Дул пронизывающий ветер и по перрону неслись желтеющие листья кленов, характерными растопыренными двуглавыми остриями цепляясь за рельсы, шпалы. Словно старались, во что бы то ни стало удержаться в пределах железных путей. Они же не могли знать, что через час, после того как пройдет поезд на Москву, беспощадный станционный уборщик сметет их в свой передвижной мусорный ящик и унесет на сожжение, прекратив тем самым их свободный полет, их существование.
Сергею предстояло за десять минут до отправления локомотива забрать вещи из ячейки, добраться незаметным для таможенников до выхода на платформу, и перебежкой – это то с ношей из двух тяжеленых сумок – преодолеть к тому моменту опустевший перрон, запрыгнуть едва ли не на ходу в любой вагон, держа проездной билет для предъявления проводнику в зубах, – а где же еще, – и только потом, отдышавшись, утерев пот, спокойно, насколько это, возможно, продвигаться к своему девятому в середине состава, минуя бесконечные двери и тамбуры.
Наутро столица встретит его сыростью, моросящим дождем и голодным зевом метрополитена заглотнет вместе с остальной рыбешкой, просеивая всех через сито платных турникетов. Мама будет разбирать сумки, вздыхая и качая головой. Он наберет горячей воды в ванну до краев, ляжет на ее дно, как якорь, и забудется, пока не выпарит из пор остатки телесной памяти о женщине. И выйдет чистым, словно агнец, из вод, незапятнанный и обновленный для жизни, в которой впредь не будет более обмана, лжи, предательства и подлости. А будут только искренние чувства, братские отношения и светлая любовь. Очень хотелось верить в это, очень верилось, что так он и будет жить.

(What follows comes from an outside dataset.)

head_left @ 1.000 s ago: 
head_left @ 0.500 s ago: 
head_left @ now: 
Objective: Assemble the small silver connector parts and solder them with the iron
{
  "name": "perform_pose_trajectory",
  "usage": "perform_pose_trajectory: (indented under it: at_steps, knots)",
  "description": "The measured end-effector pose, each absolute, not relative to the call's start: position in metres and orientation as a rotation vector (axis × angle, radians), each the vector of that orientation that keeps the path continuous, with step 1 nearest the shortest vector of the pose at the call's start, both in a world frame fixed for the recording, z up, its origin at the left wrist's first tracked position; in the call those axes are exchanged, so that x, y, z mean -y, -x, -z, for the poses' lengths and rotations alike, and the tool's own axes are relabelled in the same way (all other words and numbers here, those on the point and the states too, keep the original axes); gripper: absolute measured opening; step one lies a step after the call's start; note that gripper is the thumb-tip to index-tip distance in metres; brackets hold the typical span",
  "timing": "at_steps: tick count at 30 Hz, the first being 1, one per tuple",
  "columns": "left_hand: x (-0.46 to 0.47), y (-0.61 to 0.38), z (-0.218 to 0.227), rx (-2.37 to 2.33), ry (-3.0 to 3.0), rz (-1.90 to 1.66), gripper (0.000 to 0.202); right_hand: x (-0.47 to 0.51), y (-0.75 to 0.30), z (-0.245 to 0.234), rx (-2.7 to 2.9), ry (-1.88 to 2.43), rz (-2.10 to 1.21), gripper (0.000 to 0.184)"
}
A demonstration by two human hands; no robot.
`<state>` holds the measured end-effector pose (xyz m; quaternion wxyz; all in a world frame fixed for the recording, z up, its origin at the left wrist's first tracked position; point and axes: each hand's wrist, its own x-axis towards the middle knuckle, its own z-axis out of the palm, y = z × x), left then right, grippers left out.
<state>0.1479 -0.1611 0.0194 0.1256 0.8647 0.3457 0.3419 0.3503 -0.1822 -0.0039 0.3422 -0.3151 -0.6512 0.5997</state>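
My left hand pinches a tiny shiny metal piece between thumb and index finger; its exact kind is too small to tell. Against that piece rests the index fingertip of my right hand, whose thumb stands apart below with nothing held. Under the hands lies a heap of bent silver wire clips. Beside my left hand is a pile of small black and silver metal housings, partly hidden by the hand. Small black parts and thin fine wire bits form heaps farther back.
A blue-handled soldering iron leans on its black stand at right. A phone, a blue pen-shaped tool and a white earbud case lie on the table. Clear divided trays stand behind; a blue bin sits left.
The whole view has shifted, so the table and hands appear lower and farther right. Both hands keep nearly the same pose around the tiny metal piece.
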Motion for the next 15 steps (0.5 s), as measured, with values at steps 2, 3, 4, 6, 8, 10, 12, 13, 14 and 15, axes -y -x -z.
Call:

…Неделя, погруженная в глубину раздумий, анализа и вслед за тем скорого письма, тоже осталась позади, как все в этой жизни. Как рождение, первый вдох, первый крик, глаза мамы, затем отца, солнечные зайчики на беленом потолке в памятном родимом гнезде, обновленные декорации на смену улетучившихся дорогих призраков прошлого, с пришедшей новизной другие чувства, состоящие из сплошного антагонизма, череда никчемных событий и противоречивых спутников, одинокие ночи, навязанные обязательства, разочарование и, как сомнительная точка в конце предложения (а у кого-то: восклицательный знак!), возможная смерть – небытие.
Он улетел в Буэнос-Айрес из Шереметьево-2. И самолет взмыл в небо, в иллюминаторах прокатилась земля с коробками – коробочками – построек под статичным крылом цвета грязного молока, испачканного в крапинках чего-то, как будто в шоколадной крошке. Крыла с двумя бочкообразными моторами, свисавшими хмурыми колоссальными бомбами, кажется, приготовленными для броска в бездну, где уже тонул в облаках враждебный мегаполис.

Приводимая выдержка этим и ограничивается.